To take another example: the community I grew up in the homes are now regularly priced $3-5million for a simple ranch on <10k sf. What would the allowable density be to create incremental booming housing? To do apartment buildings we'd usually assume land price is ~10-20% of the total development cost. if you figure $500 per sf. then you'd get something like 50,000 square feet on the new lot. If you ruled zoning unconstitutional, that might happen--but under any politically feasible land-use regime no way. Anything less and it's worth more as a SF home than as a development site.
So what's the incremental alternative? ADU's, sure, add rental stock, but once you own a $5m house you're not likely to like rent an ADU on the open market for even $3k per month. It's for the nanny, or your inlaws twice a year, or your kid home from college.
Townhouses seem like another option. For sale units can probably command a higher land value per unit. Let's assume they are like 50% land (40% construction, 10% profit +/-) And assume that ~10k lot can build... 4-8 townhouses? The land price going in is $500k-$1M. And the final prices are $1M to $2M. Which if you did across like a lot of the bay area... you wouldn't even drive down the prices of those SF homes, b/c a) they are becoming rarer and b) they have their minimum price set by the redevelopment alternative.
Thanks Andrew - I think this is an important vein to engage with, as this problem appears all over the place.
One component I don't think you mentioned: some of those parking lots may be encumbered (by lease or easement) to nearby buildings, and therefore not even marketable. One would have to do some digging to identify what percentage of those properties are marketable.
Second, I think it would be really interesting if some historian are archivist were to better explore the process by which land transacted during these distributed incremental booms like NYC or Chicago especially. Like what really happened? Why weren't land speculators locking up land and waiting for prices to go up? Or if they were what stopped that from blocking the growth of the overall market. This seems important!
Because actually rapid incremental growth is actually uncommon in work history (not perhaps rare... but uncommon).
Yes exactly, I think we need to understand better both why it doesn't happen and, when it did happen, why?
My best guess about when incremental development happened rapidly at large scale, is that it was easy for existing owners to cash in themselves at the time. Ie, if the city had a street grid, and you were a farmer who owned a farm which was suddenly adjacent to the existing street grid...

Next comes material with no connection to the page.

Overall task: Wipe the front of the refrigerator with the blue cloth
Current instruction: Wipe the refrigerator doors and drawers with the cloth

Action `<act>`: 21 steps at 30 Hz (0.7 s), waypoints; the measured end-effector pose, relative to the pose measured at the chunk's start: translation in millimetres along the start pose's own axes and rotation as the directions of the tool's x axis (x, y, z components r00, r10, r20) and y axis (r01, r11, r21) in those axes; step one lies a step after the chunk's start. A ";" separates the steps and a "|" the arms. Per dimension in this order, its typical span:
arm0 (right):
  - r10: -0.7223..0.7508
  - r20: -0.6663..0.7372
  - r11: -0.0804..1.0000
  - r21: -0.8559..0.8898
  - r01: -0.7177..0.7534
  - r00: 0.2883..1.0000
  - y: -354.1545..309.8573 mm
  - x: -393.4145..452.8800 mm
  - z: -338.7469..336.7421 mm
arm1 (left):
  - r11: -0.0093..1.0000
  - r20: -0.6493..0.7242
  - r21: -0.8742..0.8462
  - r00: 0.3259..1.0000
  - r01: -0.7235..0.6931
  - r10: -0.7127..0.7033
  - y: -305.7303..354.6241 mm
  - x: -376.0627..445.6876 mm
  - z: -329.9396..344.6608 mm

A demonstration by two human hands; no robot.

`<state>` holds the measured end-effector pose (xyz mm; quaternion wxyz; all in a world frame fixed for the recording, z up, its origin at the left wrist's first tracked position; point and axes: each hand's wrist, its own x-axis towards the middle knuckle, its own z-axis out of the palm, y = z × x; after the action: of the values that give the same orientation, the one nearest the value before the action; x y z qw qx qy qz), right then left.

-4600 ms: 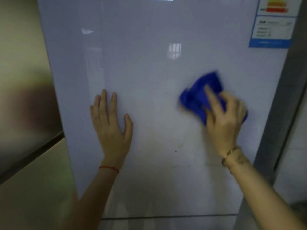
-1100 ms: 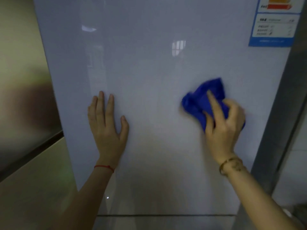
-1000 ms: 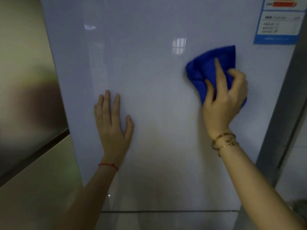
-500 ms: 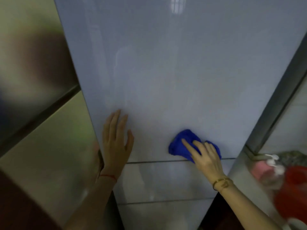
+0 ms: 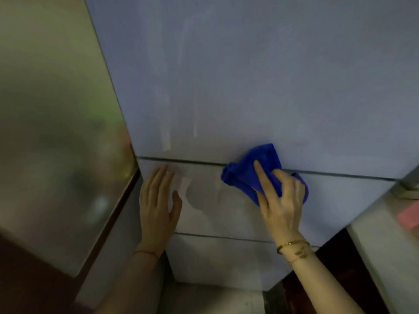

- You didn't want to hold out, bc. you lived on and worked a farm that was about to be surrounded by development
- You could kind of see that the streetcar suburbs were going to just keep stretching past you, and it was mainly workforce housing, so, holding out wasn't going to make your land *that* much more valuable bc. there was going to be a lot of competing supply coming online
- You didn't need to be rich to subdivide and sell off your land, you probably just needed a surveyor to plat an extension of the grid for you. Maybe some cities would do that for you?
- You didn't need to fund a lot of infrastructure in advance -- most of those roads were dirt to start and the city improved them later. Did they have sewers right away, or did the sewer come in block by block? I don't know.
This seems plausible, but it's based by fragments of stories I know about, not systematic research.
These are possible stories, but I think it would be really helpful to find someone who does the careful work of exploring specific cases from the past to help create a general principle here. Because I don't know that we have the theory that explains these dynamics or how they respond to pressures, yet.
To clarify, are you making the claim here that a large scale commercial project actively retards development because it makes adjacent landholders behave more "speculatively" than they already were (e.g. prior to the next Texas donut or whatever)?
I’m saying that’s a risk, and if we want to see many future projects after the first one then we need to mitigate against that risk.
The bigger the gap between existing conditions and the next wave of development, the higher the risk.
For emphasis: I am not opposed to large-scale development. What I want to avoid is failure to bring sufficient supply to market, and what I’ve seen is that speculative deadlock prevents a lot of development even when regulatory barriers aren’t the obstacle.
Totally, I hear your point on not being against large scale development, per se. If I'm hearing you correctly, it's that you're against large scale development in situations or under conditions in which said development might actually impede additional development in it's immediate vicinity.
/If/ I'm following, does that imply the following scenarios?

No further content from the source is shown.